(Data section begins)
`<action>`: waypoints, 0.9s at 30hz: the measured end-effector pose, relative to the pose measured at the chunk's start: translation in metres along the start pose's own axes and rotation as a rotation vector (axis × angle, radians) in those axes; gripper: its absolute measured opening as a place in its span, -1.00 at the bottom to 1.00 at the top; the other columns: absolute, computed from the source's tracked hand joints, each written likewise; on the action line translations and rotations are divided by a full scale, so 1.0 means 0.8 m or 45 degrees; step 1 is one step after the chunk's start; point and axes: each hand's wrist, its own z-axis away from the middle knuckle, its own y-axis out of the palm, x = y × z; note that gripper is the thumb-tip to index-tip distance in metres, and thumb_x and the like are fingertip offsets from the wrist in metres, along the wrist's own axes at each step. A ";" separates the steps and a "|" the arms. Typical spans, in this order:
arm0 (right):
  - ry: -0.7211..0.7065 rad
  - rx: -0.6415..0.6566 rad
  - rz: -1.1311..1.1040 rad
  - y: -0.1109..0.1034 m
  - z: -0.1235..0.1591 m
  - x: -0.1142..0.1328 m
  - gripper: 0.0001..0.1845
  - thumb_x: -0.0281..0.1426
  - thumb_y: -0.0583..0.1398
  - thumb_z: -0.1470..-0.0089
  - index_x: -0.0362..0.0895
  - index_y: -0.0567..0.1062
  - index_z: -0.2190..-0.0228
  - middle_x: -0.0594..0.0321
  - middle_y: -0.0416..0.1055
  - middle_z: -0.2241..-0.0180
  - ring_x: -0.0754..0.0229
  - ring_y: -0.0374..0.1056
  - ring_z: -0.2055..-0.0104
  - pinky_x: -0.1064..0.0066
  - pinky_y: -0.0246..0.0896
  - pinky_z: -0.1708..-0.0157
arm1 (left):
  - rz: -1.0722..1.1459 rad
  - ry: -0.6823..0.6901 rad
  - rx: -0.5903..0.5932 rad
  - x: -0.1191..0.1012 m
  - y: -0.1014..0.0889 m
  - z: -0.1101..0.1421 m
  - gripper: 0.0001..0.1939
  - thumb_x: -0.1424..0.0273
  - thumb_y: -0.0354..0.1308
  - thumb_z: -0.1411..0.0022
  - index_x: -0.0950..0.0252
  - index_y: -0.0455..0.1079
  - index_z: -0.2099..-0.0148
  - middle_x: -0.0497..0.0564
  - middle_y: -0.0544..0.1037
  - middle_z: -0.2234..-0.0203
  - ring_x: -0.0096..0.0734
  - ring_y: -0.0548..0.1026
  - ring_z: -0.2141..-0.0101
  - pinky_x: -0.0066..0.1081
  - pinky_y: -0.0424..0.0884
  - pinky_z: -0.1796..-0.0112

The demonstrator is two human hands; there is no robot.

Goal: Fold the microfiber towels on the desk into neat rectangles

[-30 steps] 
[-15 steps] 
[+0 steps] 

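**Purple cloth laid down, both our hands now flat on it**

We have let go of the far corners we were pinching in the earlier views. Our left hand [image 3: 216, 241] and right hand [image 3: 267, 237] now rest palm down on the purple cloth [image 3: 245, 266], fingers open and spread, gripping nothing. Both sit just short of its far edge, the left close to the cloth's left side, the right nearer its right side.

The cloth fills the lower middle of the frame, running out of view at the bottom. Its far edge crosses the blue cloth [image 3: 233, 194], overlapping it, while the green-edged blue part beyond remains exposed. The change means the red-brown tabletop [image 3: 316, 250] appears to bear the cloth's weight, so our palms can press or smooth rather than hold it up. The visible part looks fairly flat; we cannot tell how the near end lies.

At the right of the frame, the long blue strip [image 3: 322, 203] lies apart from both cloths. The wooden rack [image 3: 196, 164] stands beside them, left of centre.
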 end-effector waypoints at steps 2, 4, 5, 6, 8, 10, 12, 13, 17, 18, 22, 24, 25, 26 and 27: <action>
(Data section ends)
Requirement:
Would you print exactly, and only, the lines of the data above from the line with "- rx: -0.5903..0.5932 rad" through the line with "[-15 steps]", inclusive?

Response for this exercise:
  - rx: -0.5903..0.5932 rad
  - x: -0.1191..0.1012 m
  - y: -0.1014..0.0889 m
  - z: -0.1101..0.1421 m
  - gripper: 0.0001..0.1939
  - thumb_x: -0.1424..0.0273
  - thumb_y: -0.0354..0.1308
  - thumb_z: -0.1411..0.0022
  - index_x: -0.0950..0.0252
  - index_y: -0.0455..0.1079
  - index_z: -0.2099..-0.0148
  - middle_x: -0.0497..0.0564
  - middle_y: -0.0544..0.1037
  - middle_z: -0.2234..-0.0203
  - ring_x: -0.0096..0.0734
  - ring_y: -0.0548..0.1026
  - ring_z: -0.2141..-0.0101
  - pinky_x: -0.0066..0.1081
  - pinky_y: -0.0424..0.0884
  - pinky_z: -0.1796..-0.0112

The demonstrator is two human hands; there is no robot.

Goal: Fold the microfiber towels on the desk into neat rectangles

[-30 steps] 
[-15 steps] 

The exercise has been carried out completely.